▶ **Work required**: Would you transcribe the whole listing exactly, minus its pictures?
================================
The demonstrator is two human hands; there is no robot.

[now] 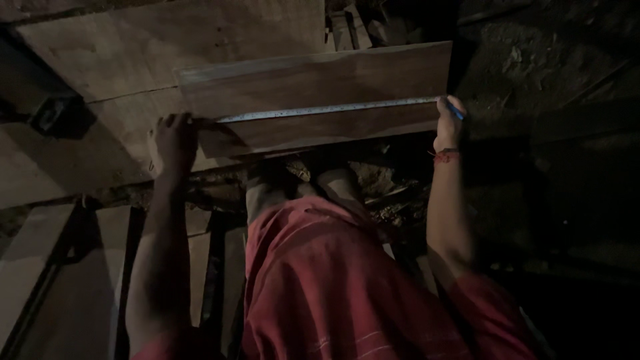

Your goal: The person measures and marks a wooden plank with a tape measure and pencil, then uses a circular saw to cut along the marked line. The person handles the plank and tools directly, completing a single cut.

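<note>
A dark wooden board (320, 83) lies across lighter planks in front of me. A metal measuring tape (327, 110) is stretched along the board from left to right. My left hand (175, 139) presses the tape's left end down at the board's left edge. My right hand (448, 123) holds the tape's right end at the board's right edge and also grips a blue pen or pencil (456, 110). A red thread band circles my right wrist.
A large pale plywood sheet (133, 47) lies under and behind the board. More pale planks (73, 280) lie at the lower left. My knees and red cloth (320, 280) fill the bottom centre. The right side is dark ground with debris.
</note>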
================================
▶ **Solution for this exercise**:
The demonstrator is two human hands; there is no robot.

[now] 

Your goal: The person measures and marks a wooden plank with a tape measure and pencil, then uses a circular saw to cut along the marked line. The person handles the plank and tools directly, completing a single cut.

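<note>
A dark wooden board (320, 83) lies across lighter planks in front of me. A metal measuring tape (327, 110) is stretched along the board from left to right. My left hand (175, 139) presses the tape's left end down at the board's left edge. My right hand (448, 123) holds the tape's right end at the board's right edge and also grips a blue pen or pencil (456, 110). A red thread band circles my right wrist.
A large pale plywood sheet (133, 47) lies under and behind the board. More pale planks (73, 280) lie at the lower left. My knees and red cloth (320, 280) fill the bottom centre. The right side is dark ground with debris.
</note>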

The exercise was answered in full.